» **Task statement**: Exact reproduction required: the lines below from the line with "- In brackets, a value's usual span" to the line with "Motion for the", both ends included, and no others.

» **Provided material**:

------------------------------------

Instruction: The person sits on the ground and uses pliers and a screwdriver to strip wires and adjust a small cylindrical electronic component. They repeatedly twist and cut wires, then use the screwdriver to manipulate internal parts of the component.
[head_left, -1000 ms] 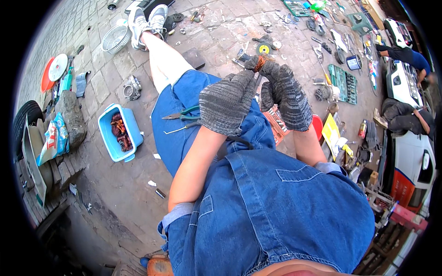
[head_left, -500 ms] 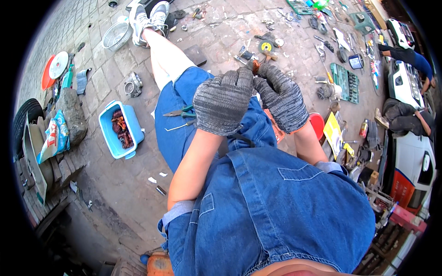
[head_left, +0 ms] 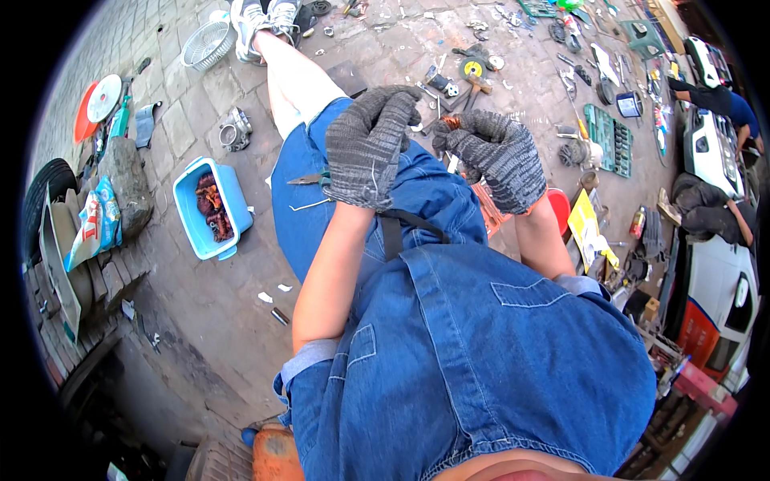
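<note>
Both hands wear grey knitted gloves and are raised over my lap. My right hand (head_left: 499, 156) is closed around a small copper-coloured wound coil (head_left: 451, 123), which shows beyond its fingertips. To the left, my left hand (head_left: 367, 148) is apart from it, fingers curled in; anything pinched there is too small to make out. Beside the left wrist, pliers (head_left: 305, 179) with green handles and a thin hooked tool (head_left: 311, 205) lie on my blue denim lap. A light-blue basin (head_left: 184, 210) on the ground at left contains several reddish-brown coils.
A metal motor housing (head_left: 235, 130) sits beyond the basin. Ahead lie a hammer (head_left: 479, 85), a yellow-centred disc (head_left: 472, 69) and loose parts. At right are a green socket set (head_left: 614, 144), a red bucket (head_left: 559, 210), another person (head_left: 714, 204) and parked vehicles. A white basket (head_left: 207, 45) stands near my feet.
My hands have moved apart: the left went left and its fingers lifted, the right shifted slightly right with the coil. The view has shifted a little.
</note>
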The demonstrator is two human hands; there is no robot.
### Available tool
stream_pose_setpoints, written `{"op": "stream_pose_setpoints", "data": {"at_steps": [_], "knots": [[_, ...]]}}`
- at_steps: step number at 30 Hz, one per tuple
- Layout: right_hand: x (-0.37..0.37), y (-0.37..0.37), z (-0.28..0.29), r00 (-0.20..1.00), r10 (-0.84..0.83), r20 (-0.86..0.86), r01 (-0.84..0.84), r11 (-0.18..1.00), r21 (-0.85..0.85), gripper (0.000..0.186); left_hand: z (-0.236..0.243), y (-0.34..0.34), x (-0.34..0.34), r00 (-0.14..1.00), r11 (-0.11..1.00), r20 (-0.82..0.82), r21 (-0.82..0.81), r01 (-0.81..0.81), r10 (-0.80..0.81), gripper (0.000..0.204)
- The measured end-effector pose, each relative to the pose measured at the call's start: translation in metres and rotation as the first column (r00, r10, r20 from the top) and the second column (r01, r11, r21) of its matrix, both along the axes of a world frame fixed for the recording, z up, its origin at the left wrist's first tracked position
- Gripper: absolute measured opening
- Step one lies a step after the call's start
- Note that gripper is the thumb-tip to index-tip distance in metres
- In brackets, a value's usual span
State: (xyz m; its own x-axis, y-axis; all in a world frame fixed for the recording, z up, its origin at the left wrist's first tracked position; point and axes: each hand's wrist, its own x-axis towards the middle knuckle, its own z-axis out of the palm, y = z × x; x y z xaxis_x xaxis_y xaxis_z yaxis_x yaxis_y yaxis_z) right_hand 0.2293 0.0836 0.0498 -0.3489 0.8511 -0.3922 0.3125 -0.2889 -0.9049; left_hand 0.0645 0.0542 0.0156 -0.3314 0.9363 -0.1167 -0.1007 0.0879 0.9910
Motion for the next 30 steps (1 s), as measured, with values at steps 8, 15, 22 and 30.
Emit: {"op": "stream_pose_setpoints", "data": {"at_steps": [8, 15, 22, 30], "knots": [[0.001, 0.0, -0.015, 0.993, 0.104, -0.045, -0.108, 0.991, -0.084, 0.025, -0.015, -0.017, -0.001, 0.979, 0.975, 0.076, 0.131, 0.18, -0.191, 0.026], [0.014, -0.027, -0.038, 0.881, 0.473, -0.024, -0.459, 0.838, -0.294, 0.023, -0.07, -0.066, 0.009, 0.811, 0.877, 0.43, -0.083, 0.474, -0.398, 0.025], [0.026, -0.033, -0.078, 0.962, 0.273, -0.01, -0.246, 0.85, -0.466, 0.019, -0.092, -0.103, -0.019, 0.931, 0.894, 0.001, -0.279, 0.351, -0.365, 0.028], [0.026, -0.021, -0.102, 0.995, 0.071, -0.068, -0.096, 0.852, -0.515, 0.021, -0.13, -0.101, -0.053, 0.578, 0.894, -0.693, -0.415, 0.168, -0.43, 0.023]]}}
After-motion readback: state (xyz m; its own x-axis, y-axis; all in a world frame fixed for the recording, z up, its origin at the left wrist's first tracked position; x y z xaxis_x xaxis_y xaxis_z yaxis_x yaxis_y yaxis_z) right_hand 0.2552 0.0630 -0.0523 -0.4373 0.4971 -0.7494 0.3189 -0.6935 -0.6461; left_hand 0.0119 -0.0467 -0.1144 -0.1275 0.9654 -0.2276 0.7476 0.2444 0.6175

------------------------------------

» **Task response**:
- In brackets, a value's usual span
State: (xyz m; its own x-axis, y-axis; all in a world frame fixed for the recording, z up, its origin at the left wrist's first tracked position; point and axes: each hand's wrist, its own x-axis towards the middle knuckle, its own z-axis out of the palm, y = z × x; x y z xaxis_x xaxis_y xaxis_z yaxis_x yaxis_y yaxis_z) right_hand 0.2293 0.0836 0.0498 -0.3489 0.8511 -0.3922 0.3125 -0.2889 -0.9049; left_hand 0.0645 0.0542 0.0156 -0.3314 0.9363 -0.1167 -0.1007 0.0879 0.9910
Motion for the next 30 steps (1 s), as measured, with values at steps 8, 15, 22 and 30.

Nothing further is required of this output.